The Virginia Tech killer’s inspiration for leaving behind the package with a multimedia manifesto and 23 video clips seems to be middle eastern suicide videos. According to NBC he railed against Christianity and wealth.

Among the materials are 23 QuickTime video files showing Cho talking directly to the camera, Capus said. He does not name anyone specifically, but he mentions “hedonism” and Christianity, and he talks at length about his hatred of the wealthy.

“You had a hundred billion chances and ways to have avoided today,” Cho says. “But you decided to spill my blood. You forced me into a corner and gave me only one option. The decision was yours. Now you have blood on your hands that will never wash off.”

The production of the videos is uneven, with Cho’s voice so soft that at times it is hard to understand him. But they indicate that Cho had worked on the package for some time, because he not only “took the time to record the videos, but he also broke them down into snippets” that were embedded paragraph by paragraph into the main document, Capus said.

Chilling photographs
The package also includes 29 photographs. Cho looks like a normal, smiling college student in only the first two. In the rest, he presents a stern face; in 11, he aims handguns at the camera that are “consistent with what we’ve heard about the guns in this incident,” Capus said.

Other photographs show Cho holding a knife, and some show hollow-point bullets lined up on a table.

Sick. Just sick.

I cannot imagine how devastated the families of those who were killed and injured must be.

It’s unbelievably sad.

It’s amazing how crazed killers seem to slip through the cracks of justice and sanity. They always seem to turn up in unsecured places, like colleges, schools and offices, where there are no defenses, to do their killing.

And now, some rational thoughts by Mark Steyn.

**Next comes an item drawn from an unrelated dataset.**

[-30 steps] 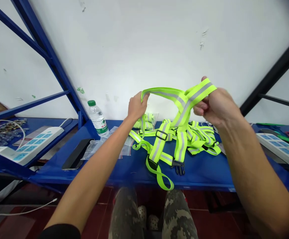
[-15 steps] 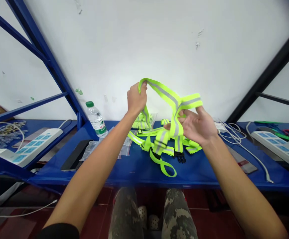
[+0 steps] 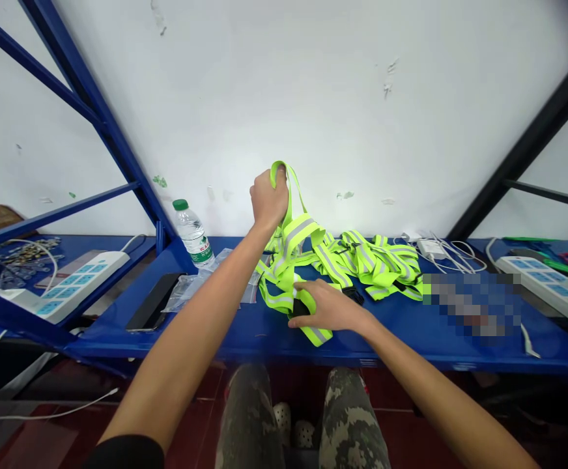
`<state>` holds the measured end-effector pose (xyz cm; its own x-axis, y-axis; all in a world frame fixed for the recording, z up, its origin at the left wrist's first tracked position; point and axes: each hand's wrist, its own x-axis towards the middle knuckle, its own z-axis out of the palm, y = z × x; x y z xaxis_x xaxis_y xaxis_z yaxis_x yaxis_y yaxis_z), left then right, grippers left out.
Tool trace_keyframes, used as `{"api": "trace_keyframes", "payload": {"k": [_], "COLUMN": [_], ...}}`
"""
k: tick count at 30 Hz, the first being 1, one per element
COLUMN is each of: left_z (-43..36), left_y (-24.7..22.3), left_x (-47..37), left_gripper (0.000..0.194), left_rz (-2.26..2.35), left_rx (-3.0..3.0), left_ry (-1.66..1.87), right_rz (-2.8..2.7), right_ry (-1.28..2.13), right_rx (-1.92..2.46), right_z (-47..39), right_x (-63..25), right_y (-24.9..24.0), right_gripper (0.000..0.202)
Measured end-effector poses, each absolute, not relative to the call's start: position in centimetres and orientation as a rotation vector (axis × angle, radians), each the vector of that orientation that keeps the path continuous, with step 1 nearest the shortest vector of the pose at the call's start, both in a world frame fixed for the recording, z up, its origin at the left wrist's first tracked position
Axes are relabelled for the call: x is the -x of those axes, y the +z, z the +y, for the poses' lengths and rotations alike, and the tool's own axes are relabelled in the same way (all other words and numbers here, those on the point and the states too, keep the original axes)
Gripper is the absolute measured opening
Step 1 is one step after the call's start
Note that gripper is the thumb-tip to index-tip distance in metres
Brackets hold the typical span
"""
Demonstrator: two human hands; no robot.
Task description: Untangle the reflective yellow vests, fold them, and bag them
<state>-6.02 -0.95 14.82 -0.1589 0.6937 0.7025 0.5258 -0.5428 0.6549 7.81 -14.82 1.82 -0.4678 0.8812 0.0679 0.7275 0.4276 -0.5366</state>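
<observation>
Head view, the only one: left hand (image 3: 268, 197) is raised above the blue counter (image 3: 245, 332), fingers closed tight around the top loop of a neon-yellow reflective strap vest (image 3: 296, 238), which hangs from that grip with its lower straps pooling on the counter. Right hand (image 3: 326, 306) lies low, palm down with fingers loosely spread, pressing on the bottom of the same vest where a black buckle (image 3: 298, 307) shows beside the thumb; whether a finger actually pinches the buckle or only rests on the webbing is hard to tell from this angle. Just to the right, touching or nearly touching the held vest, a bundle of similar vests (image 3: 379, 260) lies heaped on the counter. To the left stand a water bottle (image 3: 193, 234), some clear plastic bags (image 3: 191, 286), a dark phone (image 3: 153, 301) and a white power strip (image 3: 71, 285).

As a judgement, the gathering of this vest looks about midway: the upper end is collected in one grip, while the lower straps lie loose and unfolded, and nothing appears bagged.
</observation>
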Motion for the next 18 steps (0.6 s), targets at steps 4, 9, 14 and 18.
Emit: {"api": "trace_keyframes", "payload": {"k": [4, 9, 14, 18], "left_z": [-0.7, 0.0, 0.3, 0.1], "left_y": [14.8, 14.2, 13.8, 14.0], "left_x": [6.7, 7.8, 7.6, 7.5], "left_gripper": [0.046, 0.043, 0.044, 0.043], "left_rz": [1.456, 1.530, 1.529, 1.518], "left_rx": [-1.905, -1.843, -1.779, -1.815], "left_ry": [1.841, 1.833, 1.841, 1.820], "right_rz": [-2.598, -2.610, -2.699, -2.590], "right_ry": [0.195, 0.197, -0.045, -0.025], "right_rx": [1.464, 1.535, 1.380, 1.471], "right_z": [-15.3, -15.4, -16.2, -15.5], "right_x": [-6.8, -8.0, -5.8, -5.0], "right_y": [0.5, 2.6, 1.4, 0.0], "right_gripper": [0.034, 0.023, 0.044, 0.028]}}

Nonetheless, it’s deeply damaging to portray fit fully formed adults as children who need to be protected. We should be raising them to understand that there will be moments in life when you need to protect yourself — and, in a “horrible” world, there may come moments when you have to choose between protecting yourself or others. It is a poor reflection on us that, in those first critical seconds where one has to make a decision, only an elderly Holocaust survivor, Professor Librescu, understood instinctively the obligation to act.

UPDATE:

Sissy Willis has the last word.

Like our fellow citizens who insist on building their homes on flood plains, only to see them swept away during periodic torrential rains like we had here in New England earlier this week, those who blame arms and not human nature for what happened at Blacksburg are deaf and dumb to the lessons of history and natural history.